Questo punto di vista è giusto ma, essendo incompleto, rischia di spuntarsi davanti alla critica dei fautori del velo secondo cui molte donne scelgono liberamente di portarlo. Il punto di vista deve essere completo e coinvolgere non solo chi porta al vero ma anche chi lo deve sopportare dal di fuori e cioè ciascuno di noi. Anche quando la scelta di barricarsi dietro una cortina di stoffa è più o meno libera, rimane una scelta socialmente non indifferente. Comporta infatti inevitabilmente rifiuto, disprezzo e paura nei confronti di tutti coloro che si incontrano, giudicati diversi e ostili: razzismo di matrice religiosa quindi, non c’è altro nome per chiamarlo, e anche per questo motivo e non solo per combattere la sottomissione delle donne il velo deve essere bandito dai luoghi pubblici.
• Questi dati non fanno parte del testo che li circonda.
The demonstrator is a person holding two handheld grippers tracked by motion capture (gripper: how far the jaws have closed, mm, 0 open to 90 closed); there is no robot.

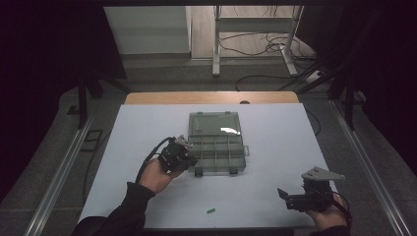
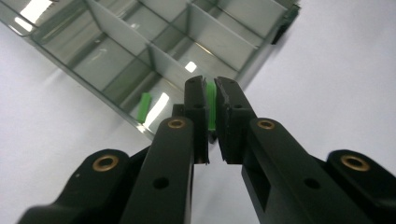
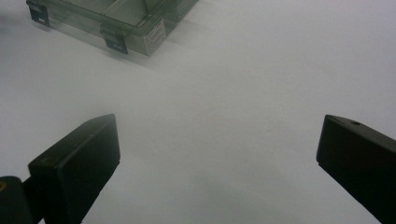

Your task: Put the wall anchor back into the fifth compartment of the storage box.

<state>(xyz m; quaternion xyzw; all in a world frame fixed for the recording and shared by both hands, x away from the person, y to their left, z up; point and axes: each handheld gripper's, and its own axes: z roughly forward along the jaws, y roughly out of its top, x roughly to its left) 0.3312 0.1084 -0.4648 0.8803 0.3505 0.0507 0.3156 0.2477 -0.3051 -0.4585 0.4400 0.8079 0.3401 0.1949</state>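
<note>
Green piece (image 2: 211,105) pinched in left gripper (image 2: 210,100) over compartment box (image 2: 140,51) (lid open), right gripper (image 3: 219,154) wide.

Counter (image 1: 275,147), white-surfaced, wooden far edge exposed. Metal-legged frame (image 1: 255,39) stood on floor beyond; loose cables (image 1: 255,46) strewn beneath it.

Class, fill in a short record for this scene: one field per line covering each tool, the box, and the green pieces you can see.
Left tool: shut on a green piece, at the near-left corner of the box
Right tool: open, holding nothing, over bare tabletop
Compartment box: clear, lid open and laid back, dividers visible
Piece in box: one green piece, in a corner compartment
Loose green piece: lies on the white tabletop, near the front edge
</note>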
Dire tutto questo non è islamofobia ma semplice esercizio del diritto alla libertà di pensiero e del diritto di critica cui l’islamismo, come qualsiasi altra credenza, non può avere il privilegio di sottrarsi. L’islamofobia è un pretesto che serve solo a giustificare il proprio risentimento, le convulsioni del proprio mondo e spesso il fallimento del proprio sistema culturale. Il filosofo del linguaggio Ludwig Wittgenstein scriveva che la più grande violenza che si può fare è quella attraverso le parole, snaturandole e creando con esse incantesimi. E una di queste parole usata per fare violenza alle cose è appunto islamofobia. Non dobbiamo cadere in questo tranello.